Any charitable donations you make in your Will are free from Inheritance Tax. 


Funeral Arrangements

By making a Will, you can ensure that the desired recipients of your assets gain access to them far more quickly than if there is no Will in place.  This means that they can use any money you have set aside for funeral costs or inheritance you have left them to pay for the funeral arrangements, without having to use their own money.

Within your Will you can make known your wishes for your funeral, for example, whether you want to be buried or cremated, where you want the funeral to take place, and any specific music or readings you would like included. 


Problems for those left behind

By not preparing a Will you inevitably would cause difficulties for those you leave behind, at a time which is already distressing.

Firstly, your next of kin may be unsure as to whether or not you have prepared a Will.
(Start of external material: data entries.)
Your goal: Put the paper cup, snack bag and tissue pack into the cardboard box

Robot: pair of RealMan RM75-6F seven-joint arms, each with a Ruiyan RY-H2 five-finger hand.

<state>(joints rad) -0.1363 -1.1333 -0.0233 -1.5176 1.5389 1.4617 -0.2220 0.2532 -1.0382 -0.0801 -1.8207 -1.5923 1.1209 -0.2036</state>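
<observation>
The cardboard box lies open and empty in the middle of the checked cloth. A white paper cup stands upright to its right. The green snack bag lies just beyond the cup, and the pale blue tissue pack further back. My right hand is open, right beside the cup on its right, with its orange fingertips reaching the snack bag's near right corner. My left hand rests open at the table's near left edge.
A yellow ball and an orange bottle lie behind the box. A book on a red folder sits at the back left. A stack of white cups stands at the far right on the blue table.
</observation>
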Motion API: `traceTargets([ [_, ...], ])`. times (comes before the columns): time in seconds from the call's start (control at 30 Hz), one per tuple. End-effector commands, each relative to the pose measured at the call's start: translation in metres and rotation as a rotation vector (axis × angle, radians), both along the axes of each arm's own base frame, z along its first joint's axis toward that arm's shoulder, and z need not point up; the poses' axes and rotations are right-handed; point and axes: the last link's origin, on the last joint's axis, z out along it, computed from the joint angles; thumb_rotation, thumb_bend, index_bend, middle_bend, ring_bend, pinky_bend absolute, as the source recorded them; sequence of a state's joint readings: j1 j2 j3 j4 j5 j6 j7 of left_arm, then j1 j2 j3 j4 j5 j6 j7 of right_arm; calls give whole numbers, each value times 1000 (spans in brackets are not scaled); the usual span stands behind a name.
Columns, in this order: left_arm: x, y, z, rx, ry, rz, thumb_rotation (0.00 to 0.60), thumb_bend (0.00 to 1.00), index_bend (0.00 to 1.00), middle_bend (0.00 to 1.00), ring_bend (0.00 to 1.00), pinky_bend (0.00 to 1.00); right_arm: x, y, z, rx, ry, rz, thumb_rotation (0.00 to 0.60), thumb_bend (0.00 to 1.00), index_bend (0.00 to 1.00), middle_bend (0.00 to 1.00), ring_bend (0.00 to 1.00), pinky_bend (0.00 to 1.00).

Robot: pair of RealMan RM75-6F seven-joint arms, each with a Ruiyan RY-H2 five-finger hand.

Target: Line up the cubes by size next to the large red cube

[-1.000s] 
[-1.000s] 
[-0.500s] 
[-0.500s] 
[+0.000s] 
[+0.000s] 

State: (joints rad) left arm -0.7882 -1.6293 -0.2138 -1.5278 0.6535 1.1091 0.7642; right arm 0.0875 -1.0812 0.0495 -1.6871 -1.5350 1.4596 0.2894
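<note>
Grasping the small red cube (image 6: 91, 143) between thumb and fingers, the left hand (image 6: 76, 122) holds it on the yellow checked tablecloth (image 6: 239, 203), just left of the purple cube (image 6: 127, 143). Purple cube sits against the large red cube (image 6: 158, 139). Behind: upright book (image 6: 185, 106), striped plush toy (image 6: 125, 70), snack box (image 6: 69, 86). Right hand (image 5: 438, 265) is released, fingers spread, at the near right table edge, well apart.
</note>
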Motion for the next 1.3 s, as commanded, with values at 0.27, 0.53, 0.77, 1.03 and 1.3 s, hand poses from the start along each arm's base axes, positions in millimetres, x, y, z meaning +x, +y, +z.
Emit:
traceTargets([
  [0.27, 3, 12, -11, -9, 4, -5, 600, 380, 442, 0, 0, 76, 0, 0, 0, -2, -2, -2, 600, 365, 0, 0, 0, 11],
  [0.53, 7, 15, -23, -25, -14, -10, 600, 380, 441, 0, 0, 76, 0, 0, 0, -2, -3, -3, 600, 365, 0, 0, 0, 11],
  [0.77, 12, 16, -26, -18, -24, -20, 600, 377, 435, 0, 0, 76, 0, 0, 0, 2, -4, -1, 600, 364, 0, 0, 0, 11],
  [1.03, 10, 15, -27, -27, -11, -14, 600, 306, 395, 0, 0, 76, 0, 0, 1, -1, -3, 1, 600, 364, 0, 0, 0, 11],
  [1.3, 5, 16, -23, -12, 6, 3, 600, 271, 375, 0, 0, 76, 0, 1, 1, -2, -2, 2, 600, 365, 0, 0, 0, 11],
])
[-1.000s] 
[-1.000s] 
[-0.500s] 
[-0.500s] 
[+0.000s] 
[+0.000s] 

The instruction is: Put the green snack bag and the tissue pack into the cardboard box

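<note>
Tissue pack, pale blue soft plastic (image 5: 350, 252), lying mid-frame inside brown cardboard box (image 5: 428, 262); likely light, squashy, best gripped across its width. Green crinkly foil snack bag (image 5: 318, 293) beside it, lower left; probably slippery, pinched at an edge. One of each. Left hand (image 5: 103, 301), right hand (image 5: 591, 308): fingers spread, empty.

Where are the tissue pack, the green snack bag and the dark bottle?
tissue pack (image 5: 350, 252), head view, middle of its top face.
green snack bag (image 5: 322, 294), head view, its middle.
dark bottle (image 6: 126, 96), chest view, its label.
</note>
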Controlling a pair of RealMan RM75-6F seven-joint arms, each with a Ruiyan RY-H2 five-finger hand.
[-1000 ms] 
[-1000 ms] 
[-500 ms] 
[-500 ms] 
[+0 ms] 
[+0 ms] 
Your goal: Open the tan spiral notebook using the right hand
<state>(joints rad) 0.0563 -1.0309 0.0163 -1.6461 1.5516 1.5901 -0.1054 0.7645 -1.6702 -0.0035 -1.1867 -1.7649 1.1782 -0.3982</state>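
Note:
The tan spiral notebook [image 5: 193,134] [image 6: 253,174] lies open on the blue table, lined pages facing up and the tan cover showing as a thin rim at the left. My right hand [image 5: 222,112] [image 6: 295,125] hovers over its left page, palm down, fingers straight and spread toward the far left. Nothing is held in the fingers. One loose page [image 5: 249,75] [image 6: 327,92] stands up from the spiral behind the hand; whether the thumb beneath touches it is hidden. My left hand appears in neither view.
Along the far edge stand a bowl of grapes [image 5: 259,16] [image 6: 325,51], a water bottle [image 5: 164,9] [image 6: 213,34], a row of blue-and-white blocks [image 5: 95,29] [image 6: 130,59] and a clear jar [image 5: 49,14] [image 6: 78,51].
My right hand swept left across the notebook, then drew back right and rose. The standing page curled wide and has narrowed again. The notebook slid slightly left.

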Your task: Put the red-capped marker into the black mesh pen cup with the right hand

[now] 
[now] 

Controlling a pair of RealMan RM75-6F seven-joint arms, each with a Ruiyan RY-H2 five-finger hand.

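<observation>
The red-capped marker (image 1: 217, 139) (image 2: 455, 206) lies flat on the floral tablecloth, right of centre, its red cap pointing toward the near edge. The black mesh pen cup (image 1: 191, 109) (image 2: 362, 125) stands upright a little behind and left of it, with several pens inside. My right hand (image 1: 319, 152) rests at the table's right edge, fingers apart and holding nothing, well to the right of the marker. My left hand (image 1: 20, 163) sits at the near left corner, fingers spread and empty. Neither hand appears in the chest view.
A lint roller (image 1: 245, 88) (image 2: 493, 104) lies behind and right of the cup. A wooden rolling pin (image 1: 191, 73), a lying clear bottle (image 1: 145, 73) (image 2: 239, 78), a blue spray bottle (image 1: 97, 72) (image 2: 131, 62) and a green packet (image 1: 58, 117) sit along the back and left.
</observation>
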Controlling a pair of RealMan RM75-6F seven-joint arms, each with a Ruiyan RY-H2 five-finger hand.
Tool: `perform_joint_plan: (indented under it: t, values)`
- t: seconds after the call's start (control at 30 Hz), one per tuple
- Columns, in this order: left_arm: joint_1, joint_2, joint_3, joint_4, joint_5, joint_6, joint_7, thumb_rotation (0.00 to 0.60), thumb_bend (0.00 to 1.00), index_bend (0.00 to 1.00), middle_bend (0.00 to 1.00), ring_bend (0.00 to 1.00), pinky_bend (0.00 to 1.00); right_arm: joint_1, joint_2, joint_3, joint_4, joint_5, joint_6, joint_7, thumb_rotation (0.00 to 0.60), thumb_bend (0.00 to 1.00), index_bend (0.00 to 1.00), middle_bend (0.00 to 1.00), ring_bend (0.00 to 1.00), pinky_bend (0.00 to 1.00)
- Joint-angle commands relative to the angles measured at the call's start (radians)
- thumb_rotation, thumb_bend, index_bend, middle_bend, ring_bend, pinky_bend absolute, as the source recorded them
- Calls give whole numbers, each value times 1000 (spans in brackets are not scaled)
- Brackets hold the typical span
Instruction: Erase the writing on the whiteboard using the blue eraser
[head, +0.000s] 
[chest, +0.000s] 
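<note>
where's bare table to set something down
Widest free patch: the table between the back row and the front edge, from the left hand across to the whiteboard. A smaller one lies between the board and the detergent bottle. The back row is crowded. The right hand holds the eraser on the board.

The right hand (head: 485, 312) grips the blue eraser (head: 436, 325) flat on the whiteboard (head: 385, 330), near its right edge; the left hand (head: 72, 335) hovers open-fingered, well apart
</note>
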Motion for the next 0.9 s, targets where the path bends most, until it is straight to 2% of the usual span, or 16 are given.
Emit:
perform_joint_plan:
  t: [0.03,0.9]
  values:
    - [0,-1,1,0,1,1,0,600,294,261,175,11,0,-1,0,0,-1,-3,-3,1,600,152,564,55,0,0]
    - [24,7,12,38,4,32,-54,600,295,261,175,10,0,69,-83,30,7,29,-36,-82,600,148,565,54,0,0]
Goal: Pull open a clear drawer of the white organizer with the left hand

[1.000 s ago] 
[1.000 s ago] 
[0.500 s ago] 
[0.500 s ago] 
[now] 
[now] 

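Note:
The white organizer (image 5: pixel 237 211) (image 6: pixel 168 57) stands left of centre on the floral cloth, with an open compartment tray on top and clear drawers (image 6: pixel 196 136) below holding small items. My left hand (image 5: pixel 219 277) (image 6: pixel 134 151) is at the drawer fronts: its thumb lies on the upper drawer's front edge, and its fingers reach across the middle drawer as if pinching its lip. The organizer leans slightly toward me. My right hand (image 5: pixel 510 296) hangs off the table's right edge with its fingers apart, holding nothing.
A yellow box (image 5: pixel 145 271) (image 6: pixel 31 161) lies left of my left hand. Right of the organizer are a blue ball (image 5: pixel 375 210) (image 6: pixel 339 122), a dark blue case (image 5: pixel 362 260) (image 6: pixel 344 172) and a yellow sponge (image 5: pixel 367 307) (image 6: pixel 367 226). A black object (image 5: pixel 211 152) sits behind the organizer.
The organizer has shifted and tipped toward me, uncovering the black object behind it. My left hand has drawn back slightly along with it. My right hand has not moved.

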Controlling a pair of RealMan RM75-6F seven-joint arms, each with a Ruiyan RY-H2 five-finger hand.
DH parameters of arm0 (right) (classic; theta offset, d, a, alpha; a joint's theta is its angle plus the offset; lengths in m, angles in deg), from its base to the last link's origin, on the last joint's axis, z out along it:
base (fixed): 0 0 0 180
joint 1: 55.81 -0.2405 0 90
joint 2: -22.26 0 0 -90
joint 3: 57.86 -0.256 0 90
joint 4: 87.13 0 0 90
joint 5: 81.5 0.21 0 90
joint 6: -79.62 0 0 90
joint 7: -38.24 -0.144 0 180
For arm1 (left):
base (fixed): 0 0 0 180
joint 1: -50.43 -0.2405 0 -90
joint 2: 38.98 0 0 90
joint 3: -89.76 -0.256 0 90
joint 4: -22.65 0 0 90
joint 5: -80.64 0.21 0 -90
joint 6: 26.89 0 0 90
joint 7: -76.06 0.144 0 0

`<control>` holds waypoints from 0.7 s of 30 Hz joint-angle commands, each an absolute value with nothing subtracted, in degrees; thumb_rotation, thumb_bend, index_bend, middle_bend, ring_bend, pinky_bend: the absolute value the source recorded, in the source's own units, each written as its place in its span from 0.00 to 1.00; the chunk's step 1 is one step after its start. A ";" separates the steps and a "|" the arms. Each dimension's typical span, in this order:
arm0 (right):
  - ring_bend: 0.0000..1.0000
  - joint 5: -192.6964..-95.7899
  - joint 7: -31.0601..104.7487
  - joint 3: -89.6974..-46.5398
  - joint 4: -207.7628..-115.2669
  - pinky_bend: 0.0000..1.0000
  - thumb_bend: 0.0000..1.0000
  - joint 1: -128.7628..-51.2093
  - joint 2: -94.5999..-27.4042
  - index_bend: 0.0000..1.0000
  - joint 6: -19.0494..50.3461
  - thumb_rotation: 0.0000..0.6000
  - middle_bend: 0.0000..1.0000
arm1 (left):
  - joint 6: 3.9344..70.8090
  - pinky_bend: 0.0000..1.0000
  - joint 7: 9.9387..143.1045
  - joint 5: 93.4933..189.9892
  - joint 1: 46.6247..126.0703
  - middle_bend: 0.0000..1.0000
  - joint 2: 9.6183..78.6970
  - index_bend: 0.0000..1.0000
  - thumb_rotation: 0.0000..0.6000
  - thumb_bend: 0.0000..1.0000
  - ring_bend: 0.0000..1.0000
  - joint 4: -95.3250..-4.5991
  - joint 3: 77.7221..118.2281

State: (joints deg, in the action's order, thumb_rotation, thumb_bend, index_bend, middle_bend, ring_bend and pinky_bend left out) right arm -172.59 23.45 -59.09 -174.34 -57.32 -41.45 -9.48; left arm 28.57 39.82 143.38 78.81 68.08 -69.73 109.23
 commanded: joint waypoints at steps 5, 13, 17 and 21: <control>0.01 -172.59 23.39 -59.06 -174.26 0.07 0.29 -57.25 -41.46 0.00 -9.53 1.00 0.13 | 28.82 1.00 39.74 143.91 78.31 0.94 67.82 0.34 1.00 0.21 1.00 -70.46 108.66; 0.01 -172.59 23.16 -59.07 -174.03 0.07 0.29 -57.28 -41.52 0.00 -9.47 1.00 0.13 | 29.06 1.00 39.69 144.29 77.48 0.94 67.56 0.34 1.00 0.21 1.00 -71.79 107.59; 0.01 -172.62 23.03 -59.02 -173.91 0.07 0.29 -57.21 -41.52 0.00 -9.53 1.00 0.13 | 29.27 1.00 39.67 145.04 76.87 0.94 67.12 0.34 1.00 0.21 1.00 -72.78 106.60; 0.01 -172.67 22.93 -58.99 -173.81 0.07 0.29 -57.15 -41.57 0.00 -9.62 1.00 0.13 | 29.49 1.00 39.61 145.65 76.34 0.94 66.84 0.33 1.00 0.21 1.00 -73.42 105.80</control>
This means that they would probably have to spend time and money on searching for one.

Once sure that no Will had been made they would probably go through the courts in an attempt to gain the power to deal with your estate.  If a Will had been prepared this would be unnecessary as all Spanish Wills are registered, a process that is far quicker and easier to complete.

Due to the delay in gaining access to your assets, your next of kin would have to pay for funeral expenses from their own funds.  There is also the possibility that they would have to pay inheritance tax before receiving any of your assets, a problem which often leads to financial hardship and even debt.

If you have children and their mother is not alive, unless you have appointed guardians, your next of kin would need to deal with this too.  This is also dealt with through the court, which is costly and time consuming.

When your next of kin reached the point where they had access to your estate, they would have to distribute according to the Laws of Intestacy in Spain.